▸ Exercise aim
Some entries follow. Reproduce exactly the lines starting at the one with "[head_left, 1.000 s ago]" and stopping after the one with "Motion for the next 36".

Data for processing START

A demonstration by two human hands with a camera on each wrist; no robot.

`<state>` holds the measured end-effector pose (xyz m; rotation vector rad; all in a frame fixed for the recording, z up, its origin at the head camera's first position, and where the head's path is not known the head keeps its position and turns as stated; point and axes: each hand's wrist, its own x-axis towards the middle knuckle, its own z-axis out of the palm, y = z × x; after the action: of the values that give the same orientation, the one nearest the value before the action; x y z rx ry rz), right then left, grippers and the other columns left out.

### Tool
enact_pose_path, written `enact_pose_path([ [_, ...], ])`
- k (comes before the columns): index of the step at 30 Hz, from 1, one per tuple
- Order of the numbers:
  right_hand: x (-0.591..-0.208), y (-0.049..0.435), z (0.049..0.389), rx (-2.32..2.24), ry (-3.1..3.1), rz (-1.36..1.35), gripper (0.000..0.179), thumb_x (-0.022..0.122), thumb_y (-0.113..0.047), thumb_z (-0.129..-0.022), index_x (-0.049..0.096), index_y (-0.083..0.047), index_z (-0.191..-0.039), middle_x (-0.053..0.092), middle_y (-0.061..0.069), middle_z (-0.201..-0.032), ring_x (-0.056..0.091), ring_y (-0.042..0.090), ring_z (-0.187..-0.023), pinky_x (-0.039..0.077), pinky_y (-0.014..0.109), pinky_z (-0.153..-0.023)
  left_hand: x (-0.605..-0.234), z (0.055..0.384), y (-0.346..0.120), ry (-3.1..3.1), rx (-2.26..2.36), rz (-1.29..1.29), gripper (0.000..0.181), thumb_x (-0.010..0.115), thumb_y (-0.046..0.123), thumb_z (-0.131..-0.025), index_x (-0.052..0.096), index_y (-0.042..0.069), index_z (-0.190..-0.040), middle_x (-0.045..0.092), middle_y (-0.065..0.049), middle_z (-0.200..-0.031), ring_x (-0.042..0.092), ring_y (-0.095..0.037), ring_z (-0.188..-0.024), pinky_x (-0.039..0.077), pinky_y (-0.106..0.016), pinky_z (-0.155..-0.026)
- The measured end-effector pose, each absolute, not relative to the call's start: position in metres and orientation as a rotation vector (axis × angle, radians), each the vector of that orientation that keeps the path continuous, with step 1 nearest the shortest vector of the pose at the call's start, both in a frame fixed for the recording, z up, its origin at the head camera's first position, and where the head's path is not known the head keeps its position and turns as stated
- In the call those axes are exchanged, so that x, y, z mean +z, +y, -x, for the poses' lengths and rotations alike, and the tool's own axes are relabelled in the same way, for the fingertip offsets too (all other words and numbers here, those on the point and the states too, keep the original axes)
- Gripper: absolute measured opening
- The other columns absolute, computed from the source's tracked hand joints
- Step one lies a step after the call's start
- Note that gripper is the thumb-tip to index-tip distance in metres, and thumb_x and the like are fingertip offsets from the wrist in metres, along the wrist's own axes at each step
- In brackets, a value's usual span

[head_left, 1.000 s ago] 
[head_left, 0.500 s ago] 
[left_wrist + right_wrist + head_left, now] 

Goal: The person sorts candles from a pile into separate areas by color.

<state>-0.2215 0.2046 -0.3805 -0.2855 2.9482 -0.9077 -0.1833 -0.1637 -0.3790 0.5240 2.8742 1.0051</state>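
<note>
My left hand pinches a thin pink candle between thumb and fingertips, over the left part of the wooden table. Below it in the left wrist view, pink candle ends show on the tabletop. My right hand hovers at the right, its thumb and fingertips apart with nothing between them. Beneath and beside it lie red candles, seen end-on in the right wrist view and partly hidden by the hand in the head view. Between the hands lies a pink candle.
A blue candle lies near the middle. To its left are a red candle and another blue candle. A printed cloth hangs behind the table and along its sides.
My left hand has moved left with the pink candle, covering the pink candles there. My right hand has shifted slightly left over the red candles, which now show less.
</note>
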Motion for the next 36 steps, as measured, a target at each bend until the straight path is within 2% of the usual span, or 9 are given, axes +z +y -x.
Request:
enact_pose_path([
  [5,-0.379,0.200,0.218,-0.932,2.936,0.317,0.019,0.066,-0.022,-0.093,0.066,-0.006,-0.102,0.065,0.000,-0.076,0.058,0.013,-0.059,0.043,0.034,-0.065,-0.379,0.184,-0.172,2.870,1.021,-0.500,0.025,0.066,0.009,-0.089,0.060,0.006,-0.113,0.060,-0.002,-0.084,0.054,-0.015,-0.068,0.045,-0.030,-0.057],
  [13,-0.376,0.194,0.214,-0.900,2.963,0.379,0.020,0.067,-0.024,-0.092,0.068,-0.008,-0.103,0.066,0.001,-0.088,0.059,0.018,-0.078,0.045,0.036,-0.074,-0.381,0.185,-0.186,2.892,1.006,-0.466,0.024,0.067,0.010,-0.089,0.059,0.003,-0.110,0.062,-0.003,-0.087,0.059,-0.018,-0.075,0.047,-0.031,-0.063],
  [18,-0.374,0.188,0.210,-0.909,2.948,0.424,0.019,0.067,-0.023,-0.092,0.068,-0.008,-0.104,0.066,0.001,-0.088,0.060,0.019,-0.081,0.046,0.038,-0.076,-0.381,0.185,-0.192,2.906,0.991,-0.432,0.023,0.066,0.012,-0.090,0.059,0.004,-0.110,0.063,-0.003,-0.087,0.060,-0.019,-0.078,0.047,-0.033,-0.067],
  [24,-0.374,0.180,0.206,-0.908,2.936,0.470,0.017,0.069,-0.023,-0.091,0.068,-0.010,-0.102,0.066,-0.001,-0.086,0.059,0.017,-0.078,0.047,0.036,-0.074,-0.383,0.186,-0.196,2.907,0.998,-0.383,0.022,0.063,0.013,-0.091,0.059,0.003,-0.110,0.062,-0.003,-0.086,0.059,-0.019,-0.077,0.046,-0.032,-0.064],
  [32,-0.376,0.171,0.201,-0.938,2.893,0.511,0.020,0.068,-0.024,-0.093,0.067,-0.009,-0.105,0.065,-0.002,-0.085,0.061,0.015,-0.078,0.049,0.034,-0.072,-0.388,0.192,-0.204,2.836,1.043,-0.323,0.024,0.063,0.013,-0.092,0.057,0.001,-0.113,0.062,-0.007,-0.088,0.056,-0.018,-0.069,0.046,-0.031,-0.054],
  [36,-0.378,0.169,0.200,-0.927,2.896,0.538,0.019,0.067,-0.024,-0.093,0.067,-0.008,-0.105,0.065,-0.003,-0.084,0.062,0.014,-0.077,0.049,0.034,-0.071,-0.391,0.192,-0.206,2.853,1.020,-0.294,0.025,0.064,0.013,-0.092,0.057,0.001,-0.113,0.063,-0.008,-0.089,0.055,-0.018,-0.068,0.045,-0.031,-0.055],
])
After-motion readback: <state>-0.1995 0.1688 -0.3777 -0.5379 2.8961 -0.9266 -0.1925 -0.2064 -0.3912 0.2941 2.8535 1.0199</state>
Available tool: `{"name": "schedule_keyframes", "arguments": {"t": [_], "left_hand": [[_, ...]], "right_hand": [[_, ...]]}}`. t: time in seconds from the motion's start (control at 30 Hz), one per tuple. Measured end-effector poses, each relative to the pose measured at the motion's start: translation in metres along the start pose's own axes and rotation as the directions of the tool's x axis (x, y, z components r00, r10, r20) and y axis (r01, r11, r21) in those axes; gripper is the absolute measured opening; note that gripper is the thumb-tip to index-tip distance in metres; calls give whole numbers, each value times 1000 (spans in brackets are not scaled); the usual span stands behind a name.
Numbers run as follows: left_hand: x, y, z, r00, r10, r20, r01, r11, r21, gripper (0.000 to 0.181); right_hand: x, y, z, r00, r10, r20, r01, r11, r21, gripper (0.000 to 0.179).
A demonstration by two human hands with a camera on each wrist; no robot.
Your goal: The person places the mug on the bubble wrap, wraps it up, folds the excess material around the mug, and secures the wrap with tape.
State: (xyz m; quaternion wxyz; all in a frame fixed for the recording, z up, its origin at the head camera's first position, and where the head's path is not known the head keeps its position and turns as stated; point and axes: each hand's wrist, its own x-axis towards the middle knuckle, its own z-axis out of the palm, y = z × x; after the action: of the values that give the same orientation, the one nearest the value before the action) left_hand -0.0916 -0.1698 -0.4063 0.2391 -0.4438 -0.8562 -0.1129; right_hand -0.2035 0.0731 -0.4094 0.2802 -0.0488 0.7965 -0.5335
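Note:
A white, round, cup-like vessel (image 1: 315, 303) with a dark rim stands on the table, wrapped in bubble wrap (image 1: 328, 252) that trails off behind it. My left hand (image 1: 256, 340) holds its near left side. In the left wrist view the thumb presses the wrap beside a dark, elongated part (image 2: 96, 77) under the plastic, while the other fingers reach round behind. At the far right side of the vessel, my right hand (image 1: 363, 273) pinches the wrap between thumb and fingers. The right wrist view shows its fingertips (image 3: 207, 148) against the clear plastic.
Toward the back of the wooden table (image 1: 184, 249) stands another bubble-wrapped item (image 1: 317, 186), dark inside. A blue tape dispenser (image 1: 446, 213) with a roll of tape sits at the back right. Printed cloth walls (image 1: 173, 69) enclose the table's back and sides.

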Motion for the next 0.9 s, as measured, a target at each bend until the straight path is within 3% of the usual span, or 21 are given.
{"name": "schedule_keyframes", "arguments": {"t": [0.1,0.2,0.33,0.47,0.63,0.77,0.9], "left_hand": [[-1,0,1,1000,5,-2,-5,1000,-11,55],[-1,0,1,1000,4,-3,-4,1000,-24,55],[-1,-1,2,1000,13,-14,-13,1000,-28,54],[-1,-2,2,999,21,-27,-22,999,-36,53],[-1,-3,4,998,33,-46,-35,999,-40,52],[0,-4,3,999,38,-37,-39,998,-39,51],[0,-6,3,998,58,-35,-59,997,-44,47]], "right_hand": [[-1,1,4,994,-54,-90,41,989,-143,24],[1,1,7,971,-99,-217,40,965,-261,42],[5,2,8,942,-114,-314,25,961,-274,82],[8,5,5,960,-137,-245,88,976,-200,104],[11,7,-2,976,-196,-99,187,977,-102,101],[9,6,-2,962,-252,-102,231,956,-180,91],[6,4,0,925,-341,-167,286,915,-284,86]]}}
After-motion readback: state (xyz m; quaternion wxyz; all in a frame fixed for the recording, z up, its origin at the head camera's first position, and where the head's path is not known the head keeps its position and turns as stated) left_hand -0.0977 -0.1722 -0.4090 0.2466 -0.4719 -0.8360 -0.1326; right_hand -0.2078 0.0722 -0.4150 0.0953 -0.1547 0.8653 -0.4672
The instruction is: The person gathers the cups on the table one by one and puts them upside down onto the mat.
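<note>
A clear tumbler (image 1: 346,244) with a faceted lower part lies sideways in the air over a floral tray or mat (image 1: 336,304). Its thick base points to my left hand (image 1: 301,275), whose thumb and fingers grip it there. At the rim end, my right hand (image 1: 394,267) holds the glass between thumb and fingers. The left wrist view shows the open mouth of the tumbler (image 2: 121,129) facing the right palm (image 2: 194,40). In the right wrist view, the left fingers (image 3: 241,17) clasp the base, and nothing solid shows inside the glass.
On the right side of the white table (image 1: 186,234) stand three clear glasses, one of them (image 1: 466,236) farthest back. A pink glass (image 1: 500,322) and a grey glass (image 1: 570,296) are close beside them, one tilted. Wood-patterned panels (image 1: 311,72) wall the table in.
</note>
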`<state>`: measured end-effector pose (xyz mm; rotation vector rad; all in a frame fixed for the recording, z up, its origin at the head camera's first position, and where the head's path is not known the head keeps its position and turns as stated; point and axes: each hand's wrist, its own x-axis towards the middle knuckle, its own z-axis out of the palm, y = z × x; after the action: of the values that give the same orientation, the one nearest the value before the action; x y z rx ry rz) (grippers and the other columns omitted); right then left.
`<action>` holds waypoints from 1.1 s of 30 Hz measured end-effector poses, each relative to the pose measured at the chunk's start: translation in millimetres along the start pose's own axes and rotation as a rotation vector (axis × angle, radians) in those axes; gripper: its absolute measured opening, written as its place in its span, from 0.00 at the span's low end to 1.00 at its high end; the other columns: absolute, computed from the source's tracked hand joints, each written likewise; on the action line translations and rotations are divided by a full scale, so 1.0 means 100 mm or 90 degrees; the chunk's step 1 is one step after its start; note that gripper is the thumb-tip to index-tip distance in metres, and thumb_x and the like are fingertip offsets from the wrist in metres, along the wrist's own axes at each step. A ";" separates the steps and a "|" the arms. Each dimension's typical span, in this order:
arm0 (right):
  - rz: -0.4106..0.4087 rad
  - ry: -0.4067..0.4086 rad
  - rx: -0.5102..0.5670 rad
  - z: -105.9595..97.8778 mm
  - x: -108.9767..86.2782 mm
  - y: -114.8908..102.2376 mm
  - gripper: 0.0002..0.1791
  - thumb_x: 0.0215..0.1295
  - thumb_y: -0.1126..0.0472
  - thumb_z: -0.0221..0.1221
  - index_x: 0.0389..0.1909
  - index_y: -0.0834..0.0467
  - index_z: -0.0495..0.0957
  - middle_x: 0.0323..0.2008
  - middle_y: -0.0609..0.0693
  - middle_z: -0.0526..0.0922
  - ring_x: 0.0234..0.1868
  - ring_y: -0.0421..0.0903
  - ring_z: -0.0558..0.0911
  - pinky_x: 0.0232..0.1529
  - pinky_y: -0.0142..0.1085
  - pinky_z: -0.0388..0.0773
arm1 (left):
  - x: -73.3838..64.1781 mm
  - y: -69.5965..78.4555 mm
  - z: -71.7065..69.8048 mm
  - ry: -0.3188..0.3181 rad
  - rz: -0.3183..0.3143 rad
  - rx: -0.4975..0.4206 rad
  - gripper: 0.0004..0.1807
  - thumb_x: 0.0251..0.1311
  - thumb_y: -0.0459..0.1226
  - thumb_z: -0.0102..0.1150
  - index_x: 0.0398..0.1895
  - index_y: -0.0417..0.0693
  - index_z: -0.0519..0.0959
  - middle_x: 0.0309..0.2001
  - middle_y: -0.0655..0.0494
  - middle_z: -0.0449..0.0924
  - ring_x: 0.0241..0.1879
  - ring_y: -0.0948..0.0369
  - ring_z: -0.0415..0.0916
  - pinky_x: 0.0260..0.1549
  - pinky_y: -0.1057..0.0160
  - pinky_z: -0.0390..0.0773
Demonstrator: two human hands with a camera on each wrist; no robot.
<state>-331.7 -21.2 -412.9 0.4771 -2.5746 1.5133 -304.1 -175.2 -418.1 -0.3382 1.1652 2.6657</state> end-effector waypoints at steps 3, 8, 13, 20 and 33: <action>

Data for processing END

▸ Answer
[head_left, 1.000 s ago] 
[head_left, 0.500 s ago] 
[left_wrist + right_wrist + head_left, now] 

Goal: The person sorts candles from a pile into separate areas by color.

<state>-0.2215 0.2046 -0.3805 -0.2855 2.9482 -0.9077 -0.1833 -0.1637 -0.3790 0.5240 2.8742 1.0051</state>
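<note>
My left hand pinches a thin pink candle between thumb and fingertips, over the left part of the wooden table. Below it in the left wrist view, pink candle ends show on the tabletop. My right hand hovers at the right, its thumb and fingertips apart with nothing between them. Beneath and beside it lie red candles, seen end-on in the right wrist view and partly hidden by the hand in the head view. Between the hands lies a pink candle.
A blue candle lies near the middle. To its left are a red candle and another blue candle. A printed cloth hangs behind the table and along its sides.
My left hand has moved left with the pink candle, covering the pink candles there. My right hand has shifted slightly left over the red candles, which now show less.
</note>
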Motion for the next 36 steps, as measured, a target at each bend until the straight path is within 2% of the usual span, or 9 are given, axes +z +y -x.

The requested output is now complete.